Last month, I visited Ukraine alongside colleagues on the Foreign Affairs Committee. I pay tribute to the officials from our Government and the Ukrainian parliamentarians and officials we met on the ground who are working tirelessly on this issue. We met representatives of Save Ukraine, an organisation committed to helping rescue and return children. At the time of our visit, it had successfully returned more than 612 children—a heroic effort—yet, as we have heard today, an unacceptably high number remain missing. At least 19,000 have been identified, and there are almost certainly many, many thousands more.
I want to share one account that I heard in Ukraine. Just outside Kyiv I visited a children’s centre, where I spoke to two young people who had been taken by Russia. Although both had thankfully been safely returned home to Ukraine, I cannot overstate how clearly traumatising the experience had been for them, and the impact of hearing their stories. The young man was separated from his mother and five siblings and taken to Russia to be re-educated. In reality, he was sent to a military camp where Ukrainian children are taught to forget their culture and home. Through indoctrination, they are trained to forget all they once knew of a peaceful life in Ukraine and are taught to be fighters, potentially one day against their own families. That is a truly horrific and often unreported consequence of Putin’s barbaric invasion of Ukraine.
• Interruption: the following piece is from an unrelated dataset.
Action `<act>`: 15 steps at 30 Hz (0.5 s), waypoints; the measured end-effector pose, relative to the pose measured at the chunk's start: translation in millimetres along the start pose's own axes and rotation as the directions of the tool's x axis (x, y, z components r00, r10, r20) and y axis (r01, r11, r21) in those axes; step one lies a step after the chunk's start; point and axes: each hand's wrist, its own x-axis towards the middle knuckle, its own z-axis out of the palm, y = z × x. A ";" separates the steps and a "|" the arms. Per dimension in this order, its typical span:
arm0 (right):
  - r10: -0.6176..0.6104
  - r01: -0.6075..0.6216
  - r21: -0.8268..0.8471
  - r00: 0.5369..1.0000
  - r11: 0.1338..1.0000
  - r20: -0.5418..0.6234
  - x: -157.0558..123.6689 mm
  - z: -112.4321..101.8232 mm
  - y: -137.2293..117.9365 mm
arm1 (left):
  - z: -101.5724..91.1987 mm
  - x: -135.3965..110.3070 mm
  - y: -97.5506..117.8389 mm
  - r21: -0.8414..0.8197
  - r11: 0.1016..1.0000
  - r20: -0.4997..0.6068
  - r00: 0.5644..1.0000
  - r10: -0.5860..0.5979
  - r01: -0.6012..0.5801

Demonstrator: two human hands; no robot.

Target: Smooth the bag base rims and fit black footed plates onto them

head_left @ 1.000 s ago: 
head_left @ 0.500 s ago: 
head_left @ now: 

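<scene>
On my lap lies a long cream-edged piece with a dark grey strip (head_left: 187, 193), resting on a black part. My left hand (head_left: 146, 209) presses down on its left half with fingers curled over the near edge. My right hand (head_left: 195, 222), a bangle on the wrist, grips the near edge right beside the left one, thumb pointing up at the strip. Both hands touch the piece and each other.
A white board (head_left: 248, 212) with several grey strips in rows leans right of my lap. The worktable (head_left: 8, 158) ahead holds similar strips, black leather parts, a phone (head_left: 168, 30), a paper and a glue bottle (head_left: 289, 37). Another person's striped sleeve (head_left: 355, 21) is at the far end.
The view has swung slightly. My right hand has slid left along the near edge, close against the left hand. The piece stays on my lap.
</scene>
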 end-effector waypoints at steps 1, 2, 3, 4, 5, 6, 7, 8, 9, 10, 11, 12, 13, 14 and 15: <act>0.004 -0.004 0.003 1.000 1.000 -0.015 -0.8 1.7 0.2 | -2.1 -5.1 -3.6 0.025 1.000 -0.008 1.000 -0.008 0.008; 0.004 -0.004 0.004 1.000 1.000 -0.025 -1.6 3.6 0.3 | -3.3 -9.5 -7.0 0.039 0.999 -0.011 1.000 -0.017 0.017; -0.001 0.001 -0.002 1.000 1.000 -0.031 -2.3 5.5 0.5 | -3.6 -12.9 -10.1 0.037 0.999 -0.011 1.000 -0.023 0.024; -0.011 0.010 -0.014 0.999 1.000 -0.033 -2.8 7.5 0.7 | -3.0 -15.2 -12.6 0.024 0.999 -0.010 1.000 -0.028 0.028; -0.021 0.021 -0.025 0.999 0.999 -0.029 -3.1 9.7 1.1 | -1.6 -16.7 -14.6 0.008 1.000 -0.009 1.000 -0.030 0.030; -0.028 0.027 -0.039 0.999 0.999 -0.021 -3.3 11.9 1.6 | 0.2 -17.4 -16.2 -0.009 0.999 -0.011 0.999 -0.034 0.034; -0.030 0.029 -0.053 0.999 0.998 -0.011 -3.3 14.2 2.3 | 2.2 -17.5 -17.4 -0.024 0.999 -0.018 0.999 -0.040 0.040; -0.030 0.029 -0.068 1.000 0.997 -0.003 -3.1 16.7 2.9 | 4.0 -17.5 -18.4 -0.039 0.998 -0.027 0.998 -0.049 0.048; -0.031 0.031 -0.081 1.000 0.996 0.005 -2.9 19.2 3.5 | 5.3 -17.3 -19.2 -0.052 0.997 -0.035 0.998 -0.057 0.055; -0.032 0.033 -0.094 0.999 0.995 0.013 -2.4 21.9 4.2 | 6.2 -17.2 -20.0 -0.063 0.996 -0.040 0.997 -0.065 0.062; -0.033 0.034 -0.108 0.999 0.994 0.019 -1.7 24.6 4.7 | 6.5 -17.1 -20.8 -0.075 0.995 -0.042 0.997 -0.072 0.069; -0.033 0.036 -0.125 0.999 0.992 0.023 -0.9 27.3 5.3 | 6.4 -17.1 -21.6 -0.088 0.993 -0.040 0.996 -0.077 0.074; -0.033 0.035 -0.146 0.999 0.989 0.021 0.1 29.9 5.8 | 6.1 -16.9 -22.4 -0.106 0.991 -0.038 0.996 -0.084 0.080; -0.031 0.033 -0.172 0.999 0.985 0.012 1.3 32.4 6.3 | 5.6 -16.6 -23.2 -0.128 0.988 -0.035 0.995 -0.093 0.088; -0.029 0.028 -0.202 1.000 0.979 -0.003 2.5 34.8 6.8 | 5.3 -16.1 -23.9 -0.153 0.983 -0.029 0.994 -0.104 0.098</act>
Yesterday, those of us on the Foreign Affairs Committee met our counterparts from the Rada’s Committee on Foreign Policy and Inter-Parliamentary Co-operation. We heard how Russia is targeting orphanages to take children. Those vulnerable children have suffered a great deal of trauma already, and are now being subjected to even more. We also heard of the difficulty of getting those children back. Their locations are often unknown to Ukrainian authorities, and their surnames are changed. It is clear that we must do more to support Ukraine in its efforts to identify, find and return those young people.
Both the previous Government and the current one have stood by Ukraine with regard to military support, and I know our Ukrainian friends are incredibly grateful for our unity. I urge the Minister to continue to provide humanitarian assistance through official development assistance. Earlier this year, I agreed with the Prime Minister’s decision to reallocate a portion of the ODA budget to bolster the defence budget, given the challenges and security problems that we currently face. When the Minister has discussions with officials and his colleagues at the Treasury ahead of publication of the out-turn data and future planned allocations annual report and accounts, will he reiterate the need of the Ukrainian people, and particularly those kidnapped children and their families? Will he support efforts, organisations and schemes that seek to see them returned? We need the ODA budget to be spent on vital causes, not vanity projects, and I am sure all here agree that this issue is of the utmost importance.
Since the start of the war, more than 600 children have been killed, 1,900 have been injured and at least 19 have been sexually abused. In this conflict, sexual violence is being used systematically as a grotesque weapon of war. Russia’s actions violate the Geneva conventions, international humanitarian law and United Nations Security Council resolution 1261. We must not stand by. Russia is waging war not just on Ukraine’s borders but on its future. It is trying to erase an entire generation. It is not just abducting children but trying to annihilate a national identity. I have heard two stories at first hand, but there are thousands more. We must see Ukraine’s stolen children returned.